Dataset extract:
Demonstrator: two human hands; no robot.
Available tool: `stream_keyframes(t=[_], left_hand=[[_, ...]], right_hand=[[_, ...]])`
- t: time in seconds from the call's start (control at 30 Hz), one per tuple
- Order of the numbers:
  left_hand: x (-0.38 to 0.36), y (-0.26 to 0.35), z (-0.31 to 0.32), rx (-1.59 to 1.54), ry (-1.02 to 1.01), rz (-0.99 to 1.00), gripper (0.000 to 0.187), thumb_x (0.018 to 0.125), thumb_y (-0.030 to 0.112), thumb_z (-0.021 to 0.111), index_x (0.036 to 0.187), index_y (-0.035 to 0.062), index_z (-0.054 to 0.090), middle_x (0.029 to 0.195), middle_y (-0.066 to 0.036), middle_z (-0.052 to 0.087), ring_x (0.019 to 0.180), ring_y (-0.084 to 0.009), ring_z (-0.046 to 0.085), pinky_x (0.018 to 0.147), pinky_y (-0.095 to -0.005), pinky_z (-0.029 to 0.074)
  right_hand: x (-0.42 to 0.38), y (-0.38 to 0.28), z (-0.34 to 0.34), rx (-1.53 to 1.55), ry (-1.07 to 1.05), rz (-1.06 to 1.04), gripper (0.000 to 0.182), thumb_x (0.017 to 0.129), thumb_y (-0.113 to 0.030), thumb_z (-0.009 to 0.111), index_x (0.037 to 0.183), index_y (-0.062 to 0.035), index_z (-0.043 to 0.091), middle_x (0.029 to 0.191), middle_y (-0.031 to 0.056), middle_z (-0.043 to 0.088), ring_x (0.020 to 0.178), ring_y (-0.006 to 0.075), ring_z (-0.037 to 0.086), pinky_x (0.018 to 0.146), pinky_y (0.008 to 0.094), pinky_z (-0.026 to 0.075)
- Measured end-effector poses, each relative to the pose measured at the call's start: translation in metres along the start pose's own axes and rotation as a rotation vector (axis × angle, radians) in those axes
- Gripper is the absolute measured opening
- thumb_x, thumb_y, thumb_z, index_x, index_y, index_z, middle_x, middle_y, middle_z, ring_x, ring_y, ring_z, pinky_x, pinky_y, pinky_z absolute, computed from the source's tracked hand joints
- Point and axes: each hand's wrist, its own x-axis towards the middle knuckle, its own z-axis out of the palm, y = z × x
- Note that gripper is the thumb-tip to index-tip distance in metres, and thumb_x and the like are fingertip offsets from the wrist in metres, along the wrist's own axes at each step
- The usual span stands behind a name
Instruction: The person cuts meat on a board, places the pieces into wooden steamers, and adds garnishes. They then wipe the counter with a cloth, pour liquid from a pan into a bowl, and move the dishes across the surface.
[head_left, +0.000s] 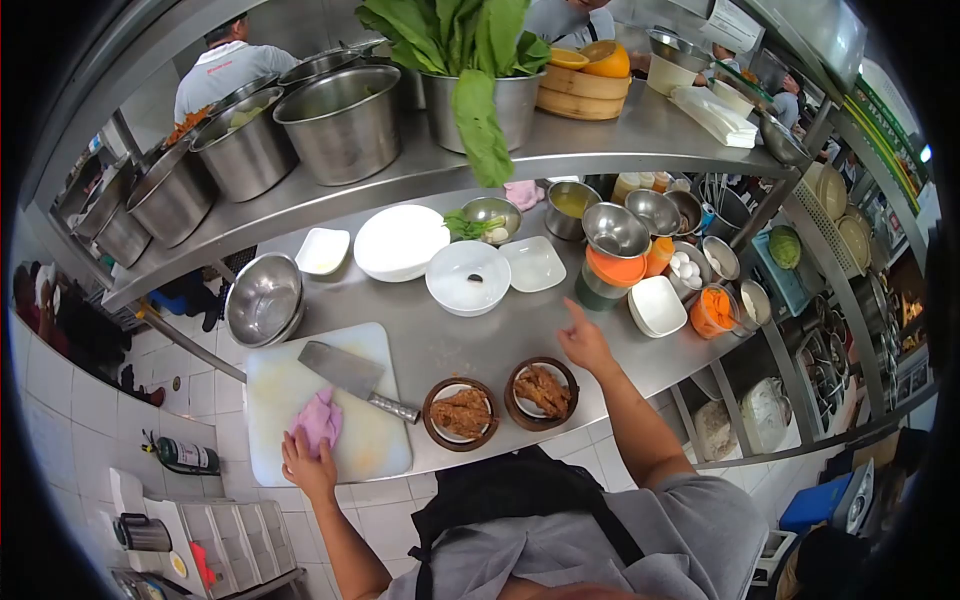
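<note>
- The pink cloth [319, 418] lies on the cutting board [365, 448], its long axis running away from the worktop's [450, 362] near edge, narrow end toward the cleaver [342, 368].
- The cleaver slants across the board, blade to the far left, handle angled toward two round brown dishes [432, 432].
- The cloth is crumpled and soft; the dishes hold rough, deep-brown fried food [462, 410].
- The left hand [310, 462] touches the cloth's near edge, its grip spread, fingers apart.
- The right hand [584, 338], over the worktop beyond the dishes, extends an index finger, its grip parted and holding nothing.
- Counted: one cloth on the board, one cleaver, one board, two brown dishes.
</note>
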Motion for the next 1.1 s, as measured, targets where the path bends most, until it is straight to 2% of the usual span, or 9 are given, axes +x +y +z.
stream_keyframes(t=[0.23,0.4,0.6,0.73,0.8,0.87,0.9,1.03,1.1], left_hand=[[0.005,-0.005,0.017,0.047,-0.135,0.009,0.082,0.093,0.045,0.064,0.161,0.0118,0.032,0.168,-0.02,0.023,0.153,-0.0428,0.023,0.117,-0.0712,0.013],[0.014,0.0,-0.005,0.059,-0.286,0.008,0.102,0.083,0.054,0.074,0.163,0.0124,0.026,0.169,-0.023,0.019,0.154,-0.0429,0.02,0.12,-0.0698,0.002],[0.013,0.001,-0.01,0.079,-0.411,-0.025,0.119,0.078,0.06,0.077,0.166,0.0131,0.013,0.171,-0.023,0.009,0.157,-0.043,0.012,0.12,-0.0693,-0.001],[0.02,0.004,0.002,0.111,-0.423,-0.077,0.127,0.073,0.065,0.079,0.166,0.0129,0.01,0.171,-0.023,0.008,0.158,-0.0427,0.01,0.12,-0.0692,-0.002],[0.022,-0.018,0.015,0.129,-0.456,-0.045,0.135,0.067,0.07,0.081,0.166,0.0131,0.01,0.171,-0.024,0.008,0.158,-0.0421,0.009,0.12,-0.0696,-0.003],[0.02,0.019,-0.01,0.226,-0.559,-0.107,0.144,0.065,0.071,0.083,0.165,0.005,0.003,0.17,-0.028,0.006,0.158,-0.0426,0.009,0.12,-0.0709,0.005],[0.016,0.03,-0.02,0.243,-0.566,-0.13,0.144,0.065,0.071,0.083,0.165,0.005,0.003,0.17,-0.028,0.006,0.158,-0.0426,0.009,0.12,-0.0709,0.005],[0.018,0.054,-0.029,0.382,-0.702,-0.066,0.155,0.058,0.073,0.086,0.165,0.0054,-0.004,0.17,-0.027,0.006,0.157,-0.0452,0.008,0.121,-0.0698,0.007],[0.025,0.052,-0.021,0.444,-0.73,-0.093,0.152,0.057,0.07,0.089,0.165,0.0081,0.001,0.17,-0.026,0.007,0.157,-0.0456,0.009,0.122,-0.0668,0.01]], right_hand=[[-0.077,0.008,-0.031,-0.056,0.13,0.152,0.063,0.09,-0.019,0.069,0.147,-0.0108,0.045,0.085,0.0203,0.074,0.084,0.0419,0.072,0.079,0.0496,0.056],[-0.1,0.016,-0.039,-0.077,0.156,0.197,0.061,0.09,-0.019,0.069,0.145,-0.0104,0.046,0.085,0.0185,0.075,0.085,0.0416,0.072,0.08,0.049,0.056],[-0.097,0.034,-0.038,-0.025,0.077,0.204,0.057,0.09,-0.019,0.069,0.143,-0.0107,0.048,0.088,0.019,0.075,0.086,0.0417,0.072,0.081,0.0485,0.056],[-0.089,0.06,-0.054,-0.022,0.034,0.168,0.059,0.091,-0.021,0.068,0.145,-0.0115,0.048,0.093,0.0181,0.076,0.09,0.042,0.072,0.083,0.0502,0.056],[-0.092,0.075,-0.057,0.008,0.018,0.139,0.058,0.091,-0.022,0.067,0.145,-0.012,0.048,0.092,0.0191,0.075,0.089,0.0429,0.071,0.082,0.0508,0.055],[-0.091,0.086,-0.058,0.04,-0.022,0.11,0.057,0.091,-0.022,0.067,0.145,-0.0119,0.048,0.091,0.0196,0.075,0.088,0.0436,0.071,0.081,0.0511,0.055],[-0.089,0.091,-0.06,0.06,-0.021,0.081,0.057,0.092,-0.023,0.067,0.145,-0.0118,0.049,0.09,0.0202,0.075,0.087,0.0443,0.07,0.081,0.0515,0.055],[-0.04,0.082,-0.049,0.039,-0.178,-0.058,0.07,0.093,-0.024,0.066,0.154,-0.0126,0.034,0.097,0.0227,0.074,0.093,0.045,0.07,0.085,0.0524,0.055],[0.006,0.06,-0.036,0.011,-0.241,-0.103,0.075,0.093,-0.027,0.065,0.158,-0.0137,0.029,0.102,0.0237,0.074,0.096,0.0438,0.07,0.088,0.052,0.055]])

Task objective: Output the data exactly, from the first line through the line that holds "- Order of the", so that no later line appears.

Answer to this exercise:
Demonstrator: two human hands; no robot.
Available tool: `stream_keyframes(t=[_], left_hand=[[_, ...]], right_hand=[[_, ...]])`
- t: time in seconds from the call's start (control at 30 Hz), one per tuple
- Order of the numbers:

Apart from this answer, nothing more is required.